Press Release

IFF Enters Into Agreement to Sell Its Food Ingredients Business to CVC

Transaction advances portfolio transformation, sharpens focus on higher-growth, higher-margin businesses, strengthens balance sheet, and enhances value creation for shareholders

NEW YORK--(BUSINESS WIRE)--May 29, 2026-- IFF (NYSE: IFF), a global leader in flavors, fragrances, food ingredients, and health and biosciences, today announced that it has entered into an agreement to sell its Food Ingredients business to funds advised by CVC Capital Partners, a leading global private markets manager, in a transaction that values the business at approximately $4.3 billion, representing an enterprise value-to-EBITDA multiple of approximately 10x. As part of the transaction, IFF has chosen to retain an approximately 10% minority equity interest in the business, or approximately $200 million, permitting continued collaboration and cooperation between IFF and Food Ingredients and allowing IFF and its shareholders to participate in future value creation under its new ownership.

The transaction marks a significant step in IFF’s portfolio transformation and is expected to strengthen the company’s focus on its innovation-driven businesses: Taste, Scent, and Health & Biosciences. Following the transaction, IFF will be a more focused company with improved cash flow characteristics, greater financial flexibility, and a stronger position to achieve its growth and profitability objectives.

“This transaction represents an important strategic milestone in our ongoing portfolio optimization initiative, allowing us to further concentrate resources on our higher-growth, higher-margin segments,” said Erik Fyrwald, CEO of IFF. “By simplifying our portfolio to where we can create the greatest value, IFF will accelerate innovation, drive investment in R&D, and further integrate our biotechnology and naturals capabilities more effectively across our global platform. Importantly, by retaining a minority stake in Food Ingredients, we will continue to participate in the future upside of a strong business under dedicated ownership. This transaction creates substantial value for shareholders while positioning IFF to drive sustained, profitable long-term growth.”

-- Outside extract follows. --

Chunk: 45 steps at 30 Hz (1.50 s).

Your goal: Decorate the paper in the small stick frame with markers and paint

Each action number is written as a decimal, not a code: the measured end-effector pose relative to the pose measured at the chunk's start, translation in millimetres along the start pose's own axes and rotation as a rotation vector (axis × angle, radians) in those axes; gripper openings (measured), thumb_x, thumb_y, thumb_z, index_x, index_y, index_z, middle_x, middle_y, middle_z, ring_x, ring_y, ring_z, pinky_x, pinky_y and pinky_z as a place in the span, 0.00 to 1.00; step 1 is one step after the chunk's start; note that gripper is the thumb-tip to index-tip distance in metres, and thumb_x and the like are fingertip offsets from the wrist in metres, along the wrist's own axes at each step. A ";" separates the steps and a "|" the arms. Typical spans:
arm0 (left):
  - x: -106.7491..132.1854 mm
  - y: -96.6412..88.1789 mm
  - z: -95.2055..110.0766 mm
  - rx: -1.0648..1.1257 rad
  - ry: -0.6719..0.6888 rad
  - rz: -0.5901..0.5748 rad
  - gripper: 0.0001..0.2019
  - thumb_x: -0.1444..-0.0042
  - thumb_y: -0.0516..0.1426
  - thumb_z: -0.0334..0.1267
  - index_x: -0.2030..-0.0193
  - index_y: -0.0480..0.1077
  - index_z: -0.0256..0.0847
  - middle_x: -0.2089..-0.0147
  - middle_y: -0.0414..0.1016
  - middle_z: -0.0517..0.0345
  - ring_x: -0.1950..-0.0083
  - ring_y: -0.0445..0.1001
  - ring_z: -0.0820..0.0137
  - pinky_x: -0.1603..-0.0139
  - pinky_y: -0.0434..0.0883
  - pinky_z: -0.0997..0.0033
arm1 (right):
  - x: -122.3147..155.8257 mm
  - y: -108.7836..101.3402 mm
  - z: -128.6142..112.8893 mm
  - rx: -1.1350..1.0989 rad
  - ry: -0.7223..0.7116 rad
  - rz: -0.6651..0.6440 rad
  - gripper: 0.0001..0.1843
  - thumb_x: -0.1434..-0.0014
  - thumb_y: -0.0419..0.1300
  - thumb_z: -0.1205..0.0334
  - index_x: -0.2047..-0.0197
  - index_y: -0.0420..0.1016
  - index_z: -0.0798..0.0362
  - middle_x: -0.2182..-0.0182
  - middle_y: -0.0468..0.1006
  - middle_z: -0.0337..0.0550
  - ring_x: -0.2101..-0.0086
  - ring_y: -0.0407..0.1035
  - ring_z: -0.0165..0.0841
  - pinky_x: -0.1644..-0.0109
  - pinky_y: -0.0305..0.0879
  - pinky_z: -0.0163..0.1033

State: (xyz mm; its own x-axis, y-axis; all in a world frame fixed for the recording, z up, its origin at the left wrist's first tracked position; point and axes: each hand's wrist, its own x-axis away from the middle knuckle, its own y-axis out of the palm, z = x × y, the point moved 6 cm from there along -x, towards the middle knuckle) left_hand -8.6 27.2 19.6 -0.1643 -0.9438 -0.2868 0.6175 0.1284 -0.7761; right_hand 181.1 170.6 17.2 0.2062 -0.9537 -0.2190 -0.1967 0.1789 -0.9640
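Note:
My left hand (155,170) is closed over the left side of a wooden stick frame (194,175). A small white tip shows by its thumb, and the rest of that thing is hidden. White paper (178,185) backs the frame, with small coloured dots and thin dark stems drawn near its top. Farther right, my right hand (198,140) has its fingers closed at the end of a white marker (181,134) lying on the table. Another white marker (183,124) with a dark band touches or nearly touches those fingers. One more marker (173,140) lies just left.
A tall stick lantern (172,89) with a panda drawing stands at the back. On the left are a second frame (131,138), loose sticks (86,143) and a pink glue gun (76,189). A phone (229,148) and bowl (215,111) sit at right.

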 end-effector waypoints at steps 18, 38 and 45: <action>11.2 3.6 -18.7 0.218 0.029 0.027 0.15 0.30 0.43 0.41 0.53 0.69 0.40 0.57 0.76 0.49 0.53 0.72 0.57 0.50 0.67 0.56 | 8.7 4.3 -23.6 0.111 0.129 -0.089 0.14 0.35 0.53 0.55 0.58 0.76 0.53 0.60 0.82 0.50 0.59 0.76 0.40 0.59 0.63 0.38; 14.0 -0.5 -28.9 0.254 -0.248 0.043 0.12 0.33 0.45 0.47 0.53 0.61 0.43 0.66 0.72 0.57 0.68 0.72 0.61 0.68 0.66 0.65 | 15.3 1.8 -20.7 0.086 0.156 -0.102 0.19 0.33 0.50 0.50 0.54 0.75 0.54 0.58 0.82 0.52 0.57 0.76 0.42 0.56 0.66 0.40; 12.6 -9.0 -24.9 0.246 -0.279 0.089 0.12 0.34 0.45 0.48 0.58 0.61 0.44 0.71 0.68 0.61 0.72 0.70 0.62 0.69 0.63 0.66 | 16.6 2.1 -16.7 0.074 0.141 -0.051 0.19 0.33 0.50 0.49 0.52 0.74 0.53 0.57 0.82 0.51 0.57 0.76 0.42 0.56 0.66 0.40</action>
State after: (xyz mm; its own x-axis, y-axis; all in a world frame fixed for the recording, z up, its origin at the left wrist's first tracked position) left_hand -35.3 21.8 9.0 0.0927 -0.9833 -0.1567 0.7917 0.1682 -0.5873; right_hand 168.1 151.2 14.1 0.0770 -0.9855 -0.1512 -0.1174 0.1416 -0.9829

IFF’s Food Ingredients business is a globally recognized leader in texturants, emulsifiers, plant-based solutions, and other specialty ingredients serving multinational food and beverage customers. In 2025, the Food Ingredients business that will be divested generated nearly $3.1 billion in annual sales and approximately $430 million of EBITDA.

“We are proud of the strong market positions, customer relationships, and talented team that have made Food Ingredients a strong business,” Fyrwald added. “We are confident CVC is the right owner for its next chapter and that this transaction creates significant value for IFF shareholders while giving Food Ingredients an excellent platform for future success.”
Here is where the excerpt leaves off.